AL-İ İMRAN 139 |
وَلاَ
تَهِنُوا
وَلاَ
تَحْزَنُوا
وَأَنتُمُ
الأَعْلَوْنَ
إِن كُنتُم
مُّؤْمِنِينَ |
139. Gevşemeyin,
üzülmeyin. Gerçekten inanmışsanız mutlaka siz en üstünsünüz.
Şanı Yüce Allah, Uhud
günü, aralarından öldürülen ve yaralananlar dolayısıyla onlara taziyede
bulunmakta, teselli etmekte; düşmanlarıyla savaşa teşvik edip, acze düşüp güç
ve kuvvetlerini de yitirmelerini yasaklayarak: "Gevşemeyın" diye
buyurmaktadır. Yani, ey Muhammed'in ashabı! Başınıza gelen bu musibetler
dolayısıyla düşmanlarınıza karşı cihad etmek hususunda zaaf göstermeyin,
korkaklığa kapılmayın. Ne onların üstünlükleri dolayısıyla, ne de başınıza
gelen musibet ve bozguna uğramanız dolayısıyla da "üzülmeyin." Eğer
siz, Benim va'dimin doğruluğuna "gerçekten inanmışsanız, mutlaka siz en
üstünsünüz." Sonunda güzel akibet, zafer ve yardımım sizin olacaktır.
"... sanız," şart edatının (sebeplilik bildiren: (...) anlamında
olduğu da söylenmiştir. (Yani: Siz, en üstünsünüz, çünkü siz inanmışsınız,
anlamındadır).
İbn Abbas der ki: Uhud günü
Resulullah (s.a.v.)'ın ashabı bozguna uğradı.
Onlar bu halde iken,
Halid b. el-Velid, müşriklerden bir gurup atlı ile birlikte dağdan dolanıp
üzerlerine baskın yapmak arzusu ile geldi. Peygamber (s.a.v.)'da şöyle buyurdu:
"Allah'ım, bunlar bizim üzerimize çıkamasınlar! Allah'ım, bizim gücümüz
ancak Sendendir. Allah'ım, bu beldede bu topluluktan başka Sana ibadet eden
yoktur" diye buyurdu. Bunun üzerine Yüce Allah'da bu ayet-i kerimeleri
indirdi. Müslümanlardan bir gurup okçu da yerlerinden kalkıp dağa tırmandılar
ve bozguna uğratıncaya kadar müşriklerin atlılarına ok attılar. İşte Yüce
Allah'ın: "Siz en üstünsünüz" buyruğunda kastedilen de budur, Yani,
Uhud'daki yenilgiden sonra, düşmanlarına karşı galip gelenler sizlersiniz,
demektir.
Artık bundan sonra
müslümanlar, ne kadar asker ve ordu sevk edip çıkardılarsa, Resulullah (s.a.v.)
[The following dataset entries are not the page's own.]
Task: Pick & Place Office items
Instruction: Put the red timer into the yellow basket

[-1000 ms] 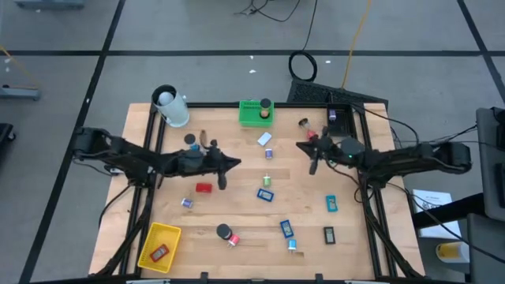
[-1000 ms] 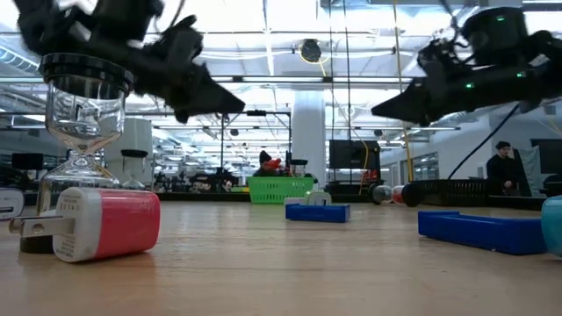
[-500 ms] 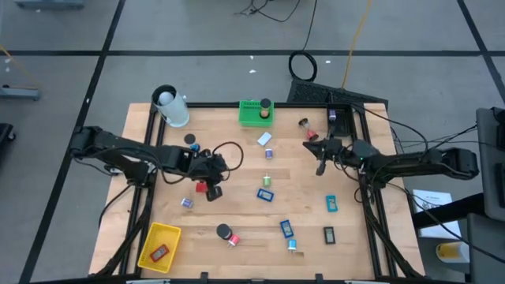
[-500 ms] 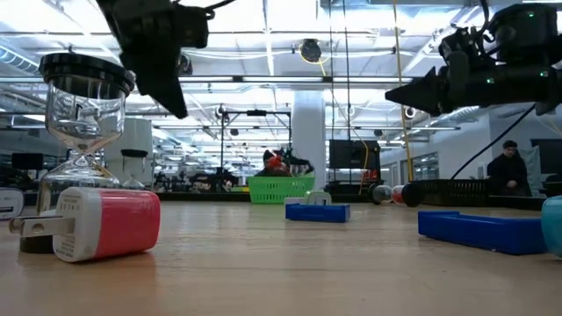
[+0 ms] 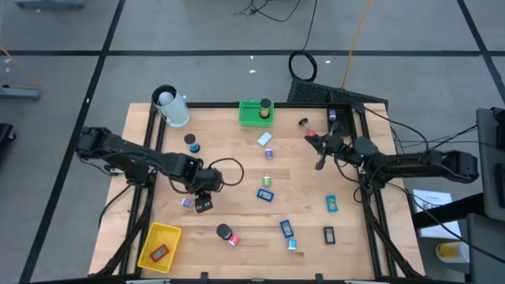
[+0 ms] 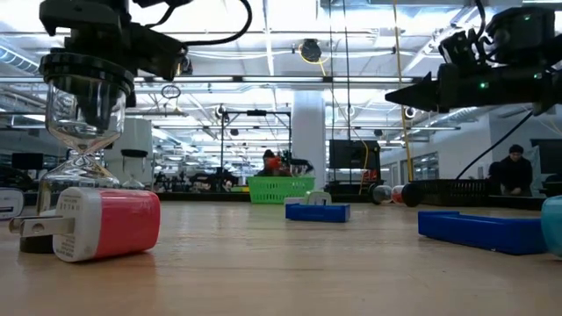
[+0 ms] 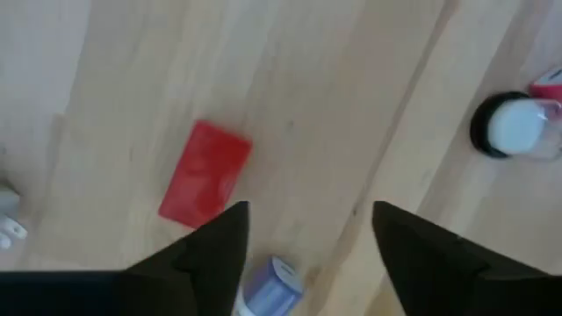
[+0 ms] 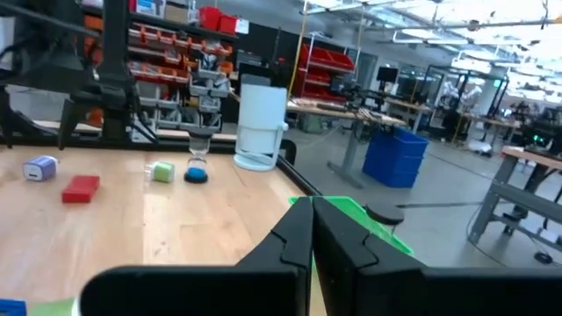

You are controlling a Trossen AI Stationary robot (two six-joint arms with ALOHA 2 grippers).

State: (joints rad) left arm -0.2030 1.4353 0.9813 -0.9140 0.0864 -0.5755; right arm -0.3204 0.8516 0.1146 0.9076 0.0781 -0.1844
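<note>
Hovering over the red block (image 7: 205, 172), the left gripper (image 7: 303, 230) is standing spread for pickup; the right gripper (image 8: 312, 230) is waiting pressed together.

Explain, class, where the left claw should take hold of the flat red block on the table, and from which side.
Come straight down from above. The red block lies flat on the wood, so grip across its two long edges, its narrower span. The left claw hangs open just beside it, and nothing touches those edges.

Left claw (image 5: 203, 207) beside purple piece (image 5: 186, 203)
</note>
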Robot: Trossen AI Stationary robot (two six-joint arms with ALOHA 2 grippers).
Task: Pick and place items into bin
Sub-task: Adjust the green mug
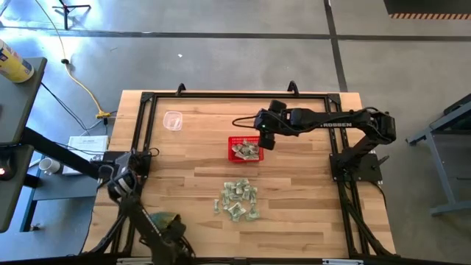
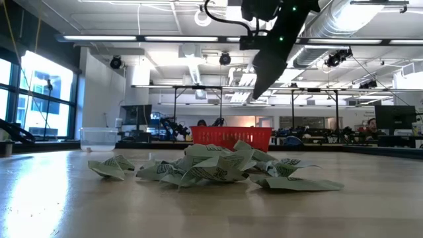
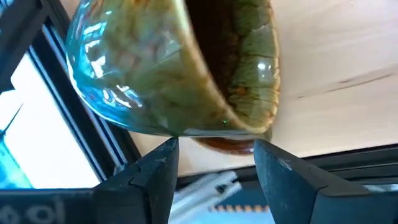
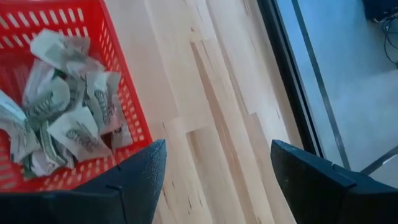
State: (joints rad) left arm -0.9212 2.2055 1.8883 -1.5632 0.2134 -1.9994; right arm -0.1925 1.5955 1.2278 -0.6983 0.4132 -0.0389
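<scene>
Several pale green-and-white packets (image 1: 239, 200) lie in a loose pile on the wooden table, also seen in the low view (image 2: 211, 165). More packets (image 4: 56, 118) lie inside the red basket (image 1: 244, 149). My right gripper (image 4: 214, 168) hangs open above the basket's right side (image 1: 266, 140), with nothing between its fingers. My left gripper (image 3: 214, 149) is open at the table's near left corner (image 1: 168, 227). Its fingertips stand on either side of the rim of a green-brown mug (image 3: 155, 68), and I see no touch.
A clear plastic cup (image 1: 173, 120) stands at the far left of the table. A black frame (image 1: 147, 99) runs along the table's edges. Bare wood lies between the pile and the basket and to the right of both.
</scene>
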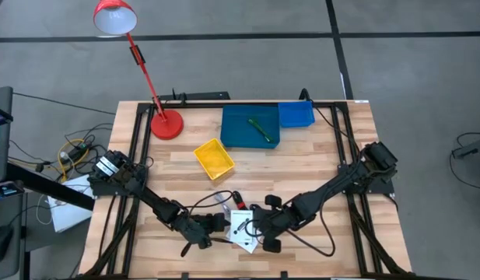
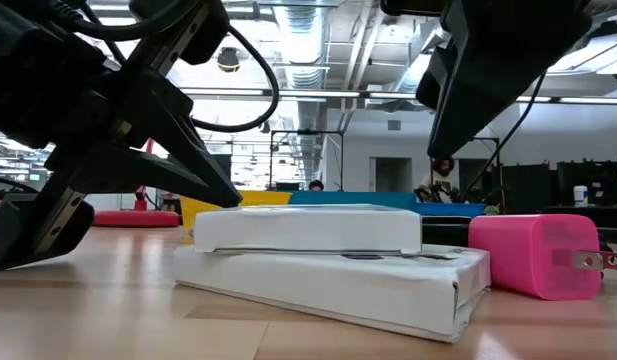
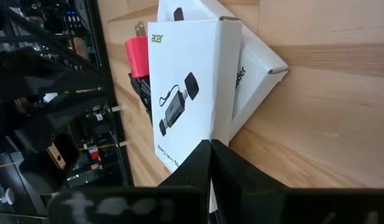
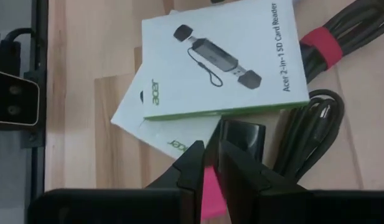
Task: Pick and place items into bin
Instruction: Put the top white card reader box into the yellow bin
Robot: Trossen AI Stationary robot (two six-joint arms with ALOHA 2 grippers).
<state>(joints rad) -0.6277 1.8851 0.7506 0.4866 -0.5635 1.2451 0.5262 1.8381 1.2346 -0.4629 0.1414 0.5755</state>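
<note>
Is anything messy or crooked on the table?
Yes. Two white boxes are stacked crookedly near the table's front edge: the top one lies twisted across the lower box, so their corners stick out. A pink plug sits right beside them. Both grippers hover close by.

The top white box [image 4: 220, 65] reads "acer" and "Acer 2-in-1 SD Card Reader" beside a printed picture of the reader. The white box under it [image 4: 173, 138] also carries "acer" along its edge.
</note>
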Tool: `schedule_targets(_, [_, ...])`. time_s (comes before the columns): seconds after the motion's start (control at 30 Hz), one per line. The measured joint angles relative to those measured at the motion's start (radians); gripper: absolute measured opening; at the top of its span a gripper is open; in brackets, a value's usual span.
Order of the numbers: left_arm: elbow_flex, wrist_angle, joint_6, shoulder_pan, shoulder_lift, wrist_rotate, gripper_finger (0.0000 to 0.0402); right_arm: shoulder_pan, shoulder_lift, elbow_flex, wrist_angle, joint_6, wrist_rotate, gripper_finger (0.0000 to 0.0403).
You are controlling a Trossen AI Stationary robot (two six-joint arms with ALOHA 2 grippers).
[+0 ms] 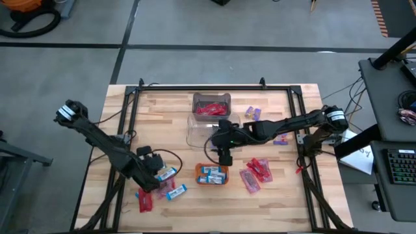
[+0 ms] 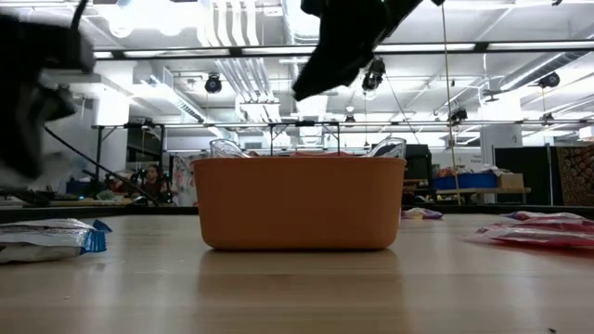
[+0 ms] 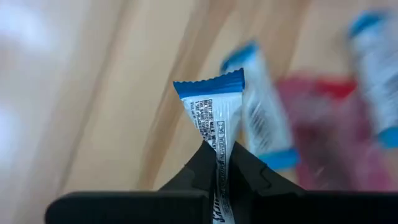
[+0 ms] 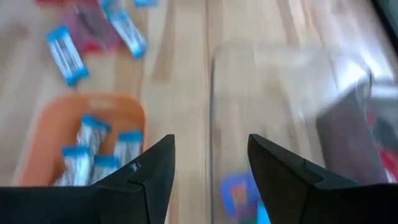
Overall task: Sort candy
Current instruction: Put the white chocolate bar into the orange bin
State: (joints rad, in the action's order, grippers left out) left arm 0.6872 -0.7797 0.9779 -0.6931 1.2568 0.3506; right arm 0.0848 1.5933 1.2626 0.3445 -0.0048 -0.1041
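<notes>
Near the worktop's front-left corner, the left gripper [image 3: 217, 163] had pinched a blue-and-white bar [image 3: 214, 118] by one end, its length pointing away from the fingers. The orange tray [image 1: 223, 180] lay toward the front edge's middle, nearer the open-jawed right gripper [image 1: 225, 156].

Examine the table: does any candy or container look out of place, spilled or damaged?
Nothing stands out. Unsorted red packets lie loose on the table; the left gripper pinches a blue-and-white bar.

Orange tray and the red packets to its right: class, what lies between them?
Only bare wood between the orange tray and the red packets, as the high view shows.
</notes>
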Motion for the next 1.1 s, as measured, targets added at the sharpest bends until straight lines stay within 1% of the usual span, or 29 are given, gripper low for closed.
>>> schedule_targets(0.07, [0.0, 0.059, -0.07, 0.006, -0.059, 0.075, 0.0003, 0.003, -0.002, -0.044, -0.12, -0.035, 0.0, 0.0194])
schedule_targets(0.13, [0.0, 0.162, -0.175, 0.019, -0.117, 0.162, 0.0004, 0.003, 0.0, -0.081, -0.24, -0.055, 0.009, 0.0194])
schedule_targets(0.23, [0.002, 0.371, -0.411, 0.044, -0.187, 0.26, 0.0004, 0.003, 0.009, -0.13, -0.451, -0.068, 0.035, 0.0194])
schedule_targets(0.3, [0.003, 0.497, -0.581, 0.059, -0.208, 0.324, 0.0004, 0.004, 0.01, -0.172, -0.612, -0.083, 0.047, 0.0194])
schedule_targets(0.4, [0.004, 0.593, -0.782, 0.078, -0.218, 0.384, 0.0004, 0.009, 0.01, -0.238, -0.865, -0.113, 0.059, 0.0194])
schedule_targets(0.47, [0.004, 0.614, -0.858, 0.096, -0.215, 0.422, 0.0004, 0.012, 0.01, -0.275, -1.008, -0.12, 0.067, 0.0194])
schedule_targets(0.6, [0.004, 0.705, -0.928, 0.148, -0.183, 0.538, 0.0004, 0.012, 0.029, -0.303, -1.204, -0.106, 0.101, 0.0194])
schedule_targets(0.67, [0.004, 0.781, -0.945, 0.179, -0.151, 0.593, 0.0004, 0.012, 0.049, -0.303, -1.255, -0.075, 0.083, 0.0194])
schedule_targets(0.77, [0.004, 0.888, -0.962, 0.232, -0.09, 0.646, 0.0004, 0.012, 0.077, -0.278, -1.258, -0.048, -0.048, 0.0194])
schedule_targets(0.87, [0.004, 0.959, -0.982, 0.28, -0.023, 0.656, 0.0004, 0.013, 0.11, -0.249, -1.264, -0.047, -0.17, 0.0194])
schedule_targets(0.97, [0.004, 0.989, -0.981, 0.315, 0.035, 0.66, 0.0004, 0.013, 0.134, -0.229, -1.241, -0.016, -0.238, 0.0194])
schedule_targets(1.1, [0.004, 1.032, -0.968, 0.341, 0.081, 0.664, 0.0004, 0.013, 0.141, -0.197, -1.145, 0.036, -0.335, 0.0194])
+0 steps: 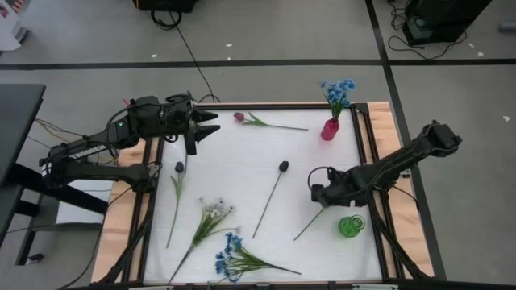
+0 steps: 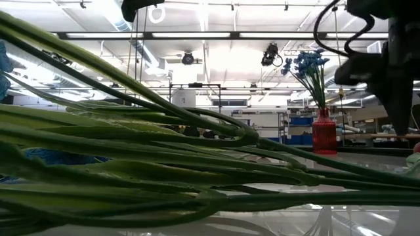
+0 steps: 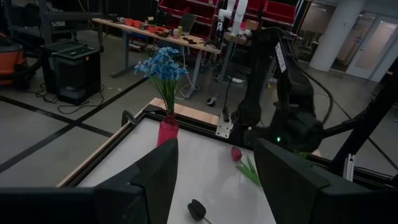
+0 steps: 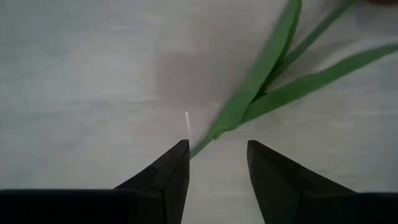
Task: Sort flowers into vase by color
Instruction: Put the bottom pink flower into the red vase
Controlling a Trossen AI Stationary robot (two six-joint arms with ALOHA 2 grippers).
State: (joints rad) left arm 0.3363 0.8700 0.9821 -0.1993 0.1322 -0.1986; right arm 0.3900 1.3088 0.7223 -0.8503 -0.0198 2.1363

döneminde karşılaştıkları her orduya karşı mutlaka zafer kazandılar. Resulullah
(s.a.v.)'dan sonra, ashabı kiramdan bir kişinin dahi bulunduğu her bir orduda
da yine onlar muzeffer oluyorlardı. İşte bütün şu beldeler de Resulullah
(s.a.v.)'ın ashabı döneminde fethedilmiştir. Onların dünyadan ayrılmalarından
sonra ise, o dönemde onların fethettikleri şekilde herhangi bir belde
fethedilmiş değildir.
Bu ayet-i kerimede bu ümmetin
fazilet ve üstünlüğü de açıklanmaktadır.
Çünkü, Yüce Allah
onlara, Peygamberlerine hitap ettiği şekilde hitap etmiştir. Zira, Yüce Allah
Hz. Musa'ya: ''Şüphesiz ki, en üstün olan sensin, sen!" (Ta-Ha, 68) diye
buyururken, bu ümmete de: "Siz en üstünsünüz" diye hitap etmiştir.
Burdaki "en üstün" anlamındaki lafız ise, şanı Yüce Allah'ın,
"el-Ala: en yüce, en üstün" isminden müştaktır. Ve Yüce Allah
mü'minlere: "En üstün olanlar sizlersiniz" diye hitap etmektedir.